Atlantico : Depuis le déclenchement de la guerre entre le Hamas et Israël, on voit de nombreuses organisations étudiantes prendre position dans le conflit. Des étudiants de Sciences Po ont même dénoncé sur les réseaux sociaux la responsabilité d'Israël dans l'attaque du 7 octobre. Comment expliquer ces positions idéologiques ? La gauche radicale a-t-elle gangrené les universités françaises ?

Gaël Brustier : Le problème de l’enseignement supérieur est celui de la France : une chute cataclysmique de la culture générale et, en l’espèce, de la culture historique. Combien de ces étudiants savent situer les frontières d’Israël, connaissent même de façon sommaire l’Histoire de la Palestine, connaissent l’Histoire de la Shoah et enfin sont capables d’empathie ? Les IEP, qui ont emprunté le chemin de la massification depuis deux décennies, rejoignent en encore plus ahurissant les standards des pires amphis de socio d’il y a trente ans. Mais dans ces derniers cas, au moins l’extrême gauche avait une culture et un art oratoire partagés qui conféraient du charisme au leaders des coordinations étudiantes, aux syndicats étudiants et mobilisait. Le militantisme actuel est impuissant et vociférant, mais propice aux dérives.

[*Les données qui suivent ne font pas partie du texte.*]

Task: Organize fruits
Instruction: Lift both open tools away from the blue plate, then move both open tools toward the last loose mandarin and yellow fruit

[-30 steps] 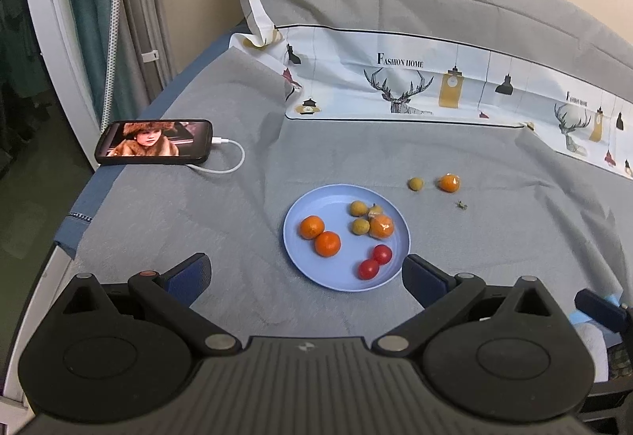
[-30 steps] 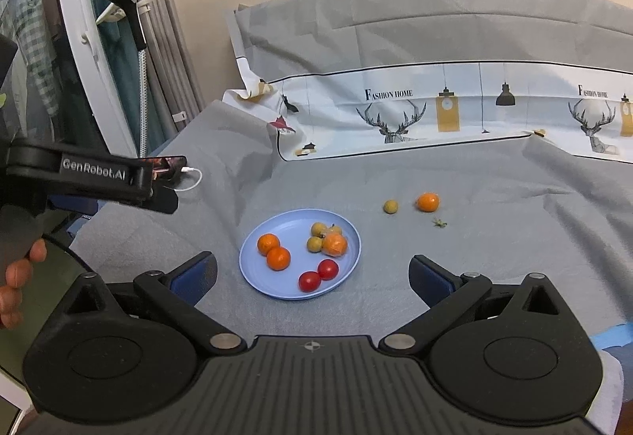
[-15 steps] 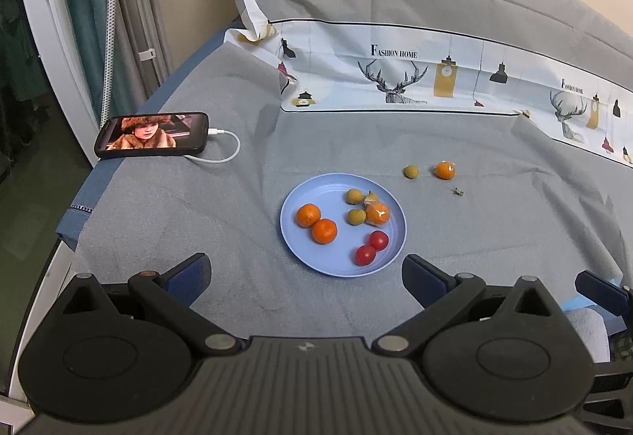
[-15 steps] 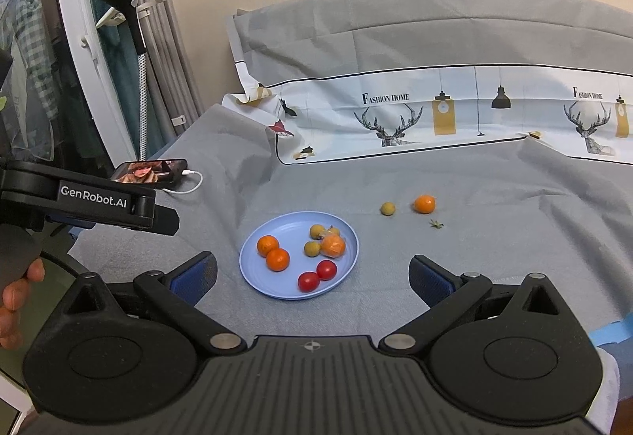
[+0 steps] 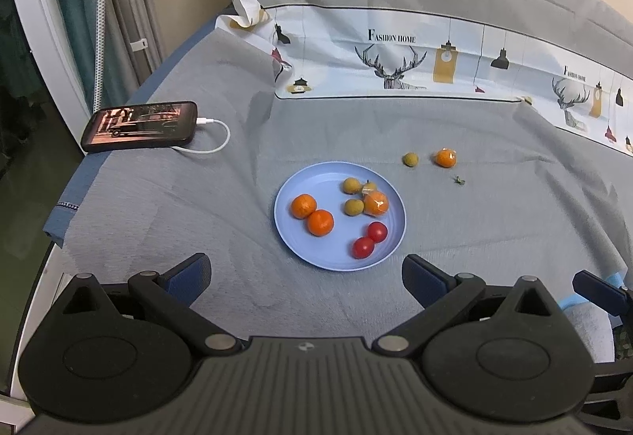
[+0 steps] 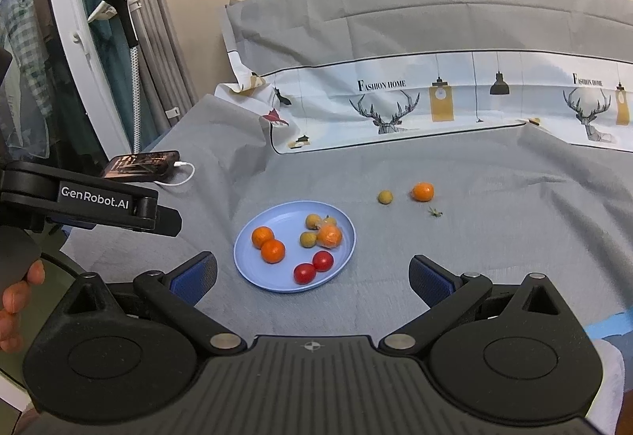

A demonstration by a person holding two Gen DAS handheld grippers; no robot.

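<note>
A blue plate [image 5: 312, 182] [image 6: 253, 241] lies on the grey bed cover. It holds two oranges [image 5: 304, 205], a wrapped orange [image 5: 376, 203], small yellow-brown fruits [image 5: 353, 206] and two red tomatoes [image 5: 377, 231]. Beyond the plate, on the cover, lie a yellow-brown fruit [image 5: 410, 159] [image 6: 385, 197] and a wrapped orange [image 5: 446, 157] [image 6: 423, 191]. My left gripper [image 5: 306, 278] is open and empty, near the plate's front rim. My right gripper [image 6: 312, 278] is open and empty, also in front of the plate. The left gripper's body [image 6: 99, 203] shows at the right wrist view's left.
A phone [image 5: 140, 125] with a white cable lies at the bed's left edge. A small green stem [image 5: 459, 180] lies right of the loose fruits. A patterned pillowcase [image 5: 415, 59] runs across the back. A white door frame and curtains stand at the left.
Both grippers have drawn back and risen a little, so the plate and fruits look slightly farther. The fruits have not moved. Both grippers stay open.
</note>
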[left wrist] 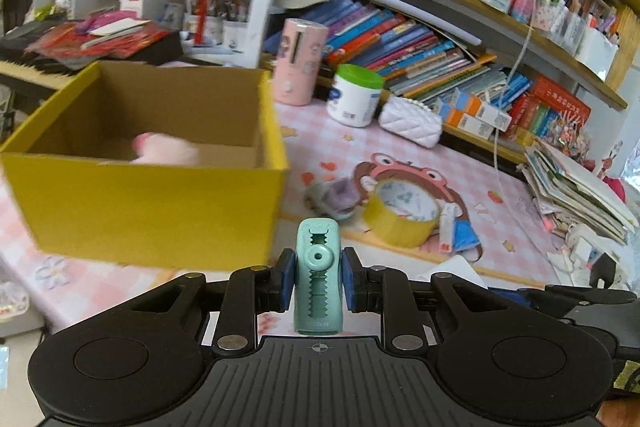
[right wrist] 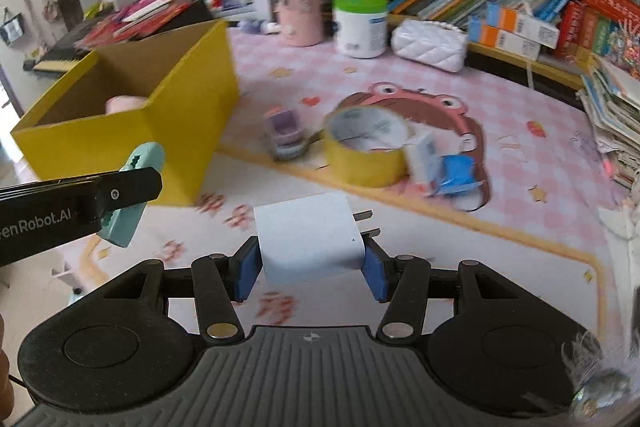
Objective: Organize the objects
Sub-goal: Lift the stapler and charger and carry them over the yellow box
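My left gripper (left wrist: 318, 281) is shut on a mint-green clip (left wrist: 318, 275), held upright just in front of the yellow cardboard box (left wrist: 152, 211). A pink soft thing (left wrist: 168, 149) lies inside the box. The right wrist view shows that left gripper (right wrist: 124, 183) from the side with the green clip (right wrist: 128, 219) beside the yellow box (right wrist: 188, 107). My right gripper (right wrist: 312, 263) is shut on a white plug adapter (right wrist: 308, 239), its metal prongs pointing right, above the pink mat (right wrist: 520, 147). A yellow tape roll (right wrist: 364, 151), a small purple toy (right wrist: 284, 131) and a blue-white packet (right wrist: 452, 171) lie on the mat.
A pink cylinder (left wrist: 300, 63), a green-lidded white jar (left wrist: 354, 95) and a white quilted purse (left wrist: 410, 123) stand at the mat's back edge. Bookshelves (left wrist: 440, 27) packed with books rise behind. A paper stack (left wrist: 576, 187) sits at right. A red-covered pile (left wrist: 108, 39) lies behind the box.
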`<state>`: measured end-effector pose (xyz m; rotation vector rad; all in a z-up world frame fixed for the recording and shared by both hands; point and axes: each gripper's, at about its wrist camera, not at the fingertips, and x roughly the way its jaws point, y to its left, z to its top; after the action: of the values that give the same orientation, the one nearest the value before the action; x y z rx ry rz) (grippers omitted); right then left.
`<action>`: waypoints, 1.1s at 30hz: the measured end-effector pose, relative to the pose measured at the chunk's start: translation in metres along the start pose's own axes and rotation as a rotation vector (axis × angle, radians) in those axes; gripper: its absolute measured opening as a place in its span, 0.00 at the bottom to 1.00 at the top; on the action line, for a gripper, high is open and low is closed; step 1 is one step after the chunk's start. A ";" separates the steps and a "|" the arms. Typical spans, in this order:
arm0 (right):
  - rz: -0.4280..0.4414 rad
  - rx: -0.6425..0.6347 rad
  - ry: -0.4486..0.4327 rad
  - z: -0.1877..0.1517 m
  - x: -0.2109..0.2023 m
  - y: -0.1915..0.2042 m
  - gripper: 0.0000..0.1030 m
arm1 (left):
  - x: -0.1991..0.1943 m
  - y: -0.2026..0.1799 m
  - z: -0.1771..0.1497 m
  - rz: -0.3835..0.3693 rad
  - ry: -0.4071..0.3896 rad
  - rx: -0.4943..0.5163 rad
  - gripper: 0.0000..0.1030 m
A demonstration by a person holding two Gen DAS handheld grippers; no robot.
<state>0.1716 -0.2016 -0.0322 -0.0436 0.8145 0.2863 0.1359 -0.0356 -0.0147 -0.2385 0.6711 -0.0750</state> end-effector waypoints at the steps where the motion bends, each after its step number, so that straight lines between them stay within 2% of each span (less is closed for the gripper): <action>1: 0.005 -0.007 -0.002 -0.002 -0.002 0.009 0.49 | -0.005 0.006 -0.002 0.004 0.000 -0.008 0.22; 13: 0.082 -0.067 0.002 -0.032 -0.022 0.106 0.49 | -0.064 0.076 -0.024 0.049 -0.009 -0.037 0.22; 24: 0.105 -0.052 -0.001 -0.056 -0.034 0.157 0.49 | -0.103 0.114 -0.044 0.061 -0.019 -0.015 0.22; 33: 0.120 -0.080 -0.043 -0.058 -0.045 0.190 0.49 | -0.130 0.137 -0.039 0.075 -0.078 -0.018 0.22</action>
<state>0.0498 -0.0379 -0.0257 -0.0632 0.7642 0.4315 0.0090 0.1091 0.0011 -0.2322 0.6026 0.0117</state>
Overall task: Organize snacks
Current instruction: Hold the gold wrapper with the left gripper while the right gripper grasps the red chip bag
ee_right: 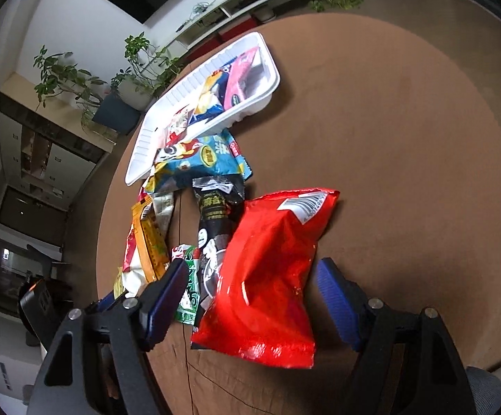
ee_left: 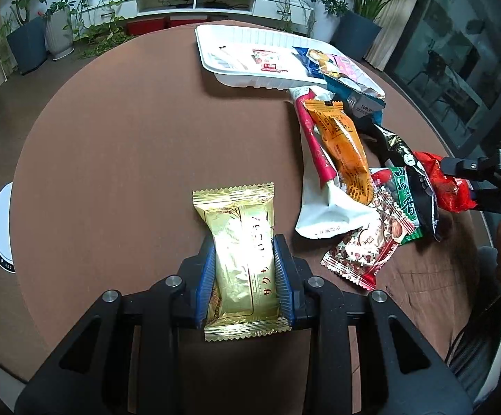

Le PS porte une part de responsabilité : dans la lutte de ses factions pour l’accès à la « cassette », ils ont sacrifié les mouvements de jeunesse, libérant l’espace pour d’autres entreprises militantes. L’UNEF est une organisation fantôme qui ne transmets plus. Elle conjugue les défauts épouvantables de l’ancienne UNEF-ID, dont des règles de vie collectives pour le moins extravagantes avec les extravagances idéologiques… Bref, la nouvelle génération vit en apesanteur historique et dans une bulle spéculative sur sa propre qualité. Le manque d’empathie, le fait de considérer l’autre comme un suspect et l’aîné comme un coupable, cette façon de s’exprimer en logorrhée virulente et aiguë.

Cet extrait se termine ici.